Rafaël Pividal (born 1934 near Buenos Aires – 2 October 2006) was a French writer and philosopher.

Biography 
Rafaël Pividal was the son of a French mother, a classical dancer, and an Argentinean father, a lawyer. Rafael's maternal grandmother was a well-known actress, Germaine Dermoz (1888–1966).

At the death of his father in 1944, Rafael and his mother found themselves in a great poverty. From the age of 14, he must give private lessons to earn a little money.
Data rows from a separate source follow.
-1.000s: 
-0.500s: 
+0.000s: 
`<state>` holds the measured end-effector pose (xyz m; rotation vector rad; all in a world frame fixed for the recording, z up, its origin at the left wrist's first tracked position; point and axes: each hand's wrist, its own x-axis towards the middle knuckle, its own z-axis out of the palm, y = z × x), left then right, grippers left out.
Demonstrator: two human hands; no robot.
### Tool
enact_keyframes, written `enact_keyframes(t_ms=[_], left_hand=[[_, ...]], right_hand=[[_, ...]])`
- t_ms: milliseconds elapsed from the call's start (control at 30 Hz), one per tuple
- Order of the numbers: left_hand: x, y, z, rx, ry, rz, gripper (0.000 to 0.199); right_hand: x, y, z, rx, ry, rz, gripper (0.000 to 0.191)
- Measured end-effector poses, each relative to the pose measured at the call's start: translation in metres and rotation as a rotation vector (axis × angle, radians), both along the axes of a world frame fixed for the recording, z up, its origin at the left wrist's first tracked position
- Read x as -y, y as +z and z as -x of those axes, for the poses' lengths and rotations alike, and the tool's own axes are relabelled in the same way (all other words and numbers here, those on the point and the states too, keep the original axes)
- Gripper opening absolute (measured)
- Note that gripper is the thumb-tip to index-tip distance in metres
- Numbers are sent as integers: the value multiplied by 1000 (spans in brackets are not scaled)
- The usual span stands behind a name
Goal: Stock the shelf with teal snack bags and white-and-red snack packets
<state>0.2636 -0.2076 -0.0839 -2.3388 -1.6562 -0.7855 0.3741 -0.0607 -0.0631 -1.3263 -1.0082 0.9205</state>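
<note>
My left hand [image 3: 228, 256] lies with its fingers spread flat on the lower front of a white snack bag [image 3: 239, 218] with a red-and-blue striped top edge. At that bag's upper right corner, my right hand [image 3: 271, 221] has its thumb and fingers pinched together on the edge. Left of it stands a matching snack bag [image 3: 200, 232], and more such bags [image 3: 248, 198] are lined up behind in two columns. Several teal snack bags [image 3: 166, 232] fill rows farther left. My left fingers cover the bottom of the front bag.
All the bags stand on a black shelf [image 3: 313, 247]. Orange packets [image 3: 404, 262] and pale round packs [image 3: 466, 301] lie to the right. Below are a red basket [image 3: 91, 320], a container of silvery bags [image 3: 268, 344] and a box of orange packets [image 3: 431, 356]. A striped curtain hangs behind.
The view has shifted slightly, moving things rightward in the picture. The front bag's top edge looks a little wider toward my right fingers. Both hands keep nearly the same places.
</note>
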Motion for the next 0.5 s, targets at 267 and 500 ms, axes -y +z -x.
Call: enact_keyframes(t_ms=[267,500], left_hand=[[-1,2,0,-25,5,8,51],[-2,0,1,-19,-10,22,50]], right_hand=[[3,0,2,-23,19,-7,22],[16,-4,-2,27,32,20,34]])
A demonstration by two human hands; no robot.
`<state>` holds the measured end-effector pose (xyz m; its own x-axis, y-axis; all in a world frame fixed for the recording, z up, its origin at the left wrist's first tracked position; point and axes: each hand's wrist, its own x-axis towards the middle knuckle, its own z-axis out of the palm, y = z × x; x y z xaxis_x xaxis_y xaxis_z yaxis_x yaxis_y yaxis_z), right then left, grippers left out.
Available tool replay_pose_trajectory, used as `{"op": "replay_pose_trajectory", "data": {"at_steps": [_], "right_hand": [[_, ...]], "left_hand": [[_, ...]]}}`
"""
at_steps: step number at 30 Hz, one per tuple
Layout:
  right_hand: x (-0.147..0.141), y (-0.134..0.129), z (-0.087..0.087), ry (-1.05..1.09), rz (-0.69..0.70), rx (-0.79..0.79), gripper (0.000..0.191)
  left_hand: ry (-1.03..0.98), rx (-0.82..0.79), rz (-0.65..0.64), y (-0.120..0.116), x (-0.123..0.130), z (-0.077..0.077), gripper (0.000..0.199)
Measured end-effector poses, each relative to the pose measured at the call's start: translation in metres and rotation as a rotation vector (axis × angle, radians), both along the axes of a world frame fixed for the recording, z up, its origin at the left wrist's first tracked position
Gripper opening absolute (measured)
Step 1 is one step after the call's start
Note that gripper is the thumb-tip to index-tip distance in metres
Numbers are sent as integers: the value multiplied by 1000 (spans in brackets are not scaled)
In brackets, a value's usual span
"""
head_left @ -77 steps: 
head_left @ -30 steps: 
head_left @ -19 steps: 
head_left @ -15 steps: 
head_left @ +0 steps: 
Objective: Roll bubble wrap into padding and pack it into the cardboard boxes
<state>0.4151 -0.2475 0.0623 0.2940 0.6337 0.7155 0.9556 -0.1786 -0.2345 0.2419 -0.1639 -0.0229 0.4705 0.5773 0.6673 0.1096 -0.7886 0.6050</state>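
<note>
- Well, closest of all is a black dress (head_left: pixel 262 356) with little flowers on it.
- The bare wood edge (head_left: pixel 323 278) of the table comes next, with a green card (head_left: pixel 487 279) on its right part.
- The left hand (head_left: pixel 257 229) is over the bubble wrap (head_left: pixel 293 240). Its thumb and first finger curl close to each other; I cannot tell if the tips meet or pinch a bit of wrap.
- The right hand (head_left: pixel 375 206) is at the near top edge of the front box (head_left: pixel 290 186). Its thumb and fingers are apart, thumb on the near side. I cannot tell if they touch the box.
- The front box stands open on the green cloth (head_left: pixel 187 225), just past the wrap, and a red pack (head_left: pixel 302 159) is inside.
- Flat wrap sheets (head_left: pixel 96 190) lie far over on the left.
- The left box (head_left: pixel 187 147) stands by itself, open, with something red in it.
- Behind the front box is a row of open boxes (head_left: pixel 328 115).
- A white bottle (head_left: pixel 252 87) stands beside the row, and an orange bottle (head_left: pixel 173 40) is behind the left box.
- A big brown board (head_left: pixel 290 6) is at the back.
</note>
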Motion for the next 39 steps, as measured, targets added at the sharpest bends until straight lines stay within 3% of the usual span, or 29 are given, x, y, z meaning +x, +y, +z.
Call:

He attended secondary school in Buenos Aires and passed a French baccalaureate (1952); He then went to France to study philosophy. A student at the Sorbonne, he was part of a group which included Gabriel Cohn-Bendit, Lucien Sebag and Pierre Clastres. He was admitted at the agrégation of philosophy in 1959.

From 1964, he taught sociology of art at the Sorbonne. He supported his doctoral thesis (sociology) in 1995 and was thereafter habilited to direct thesis.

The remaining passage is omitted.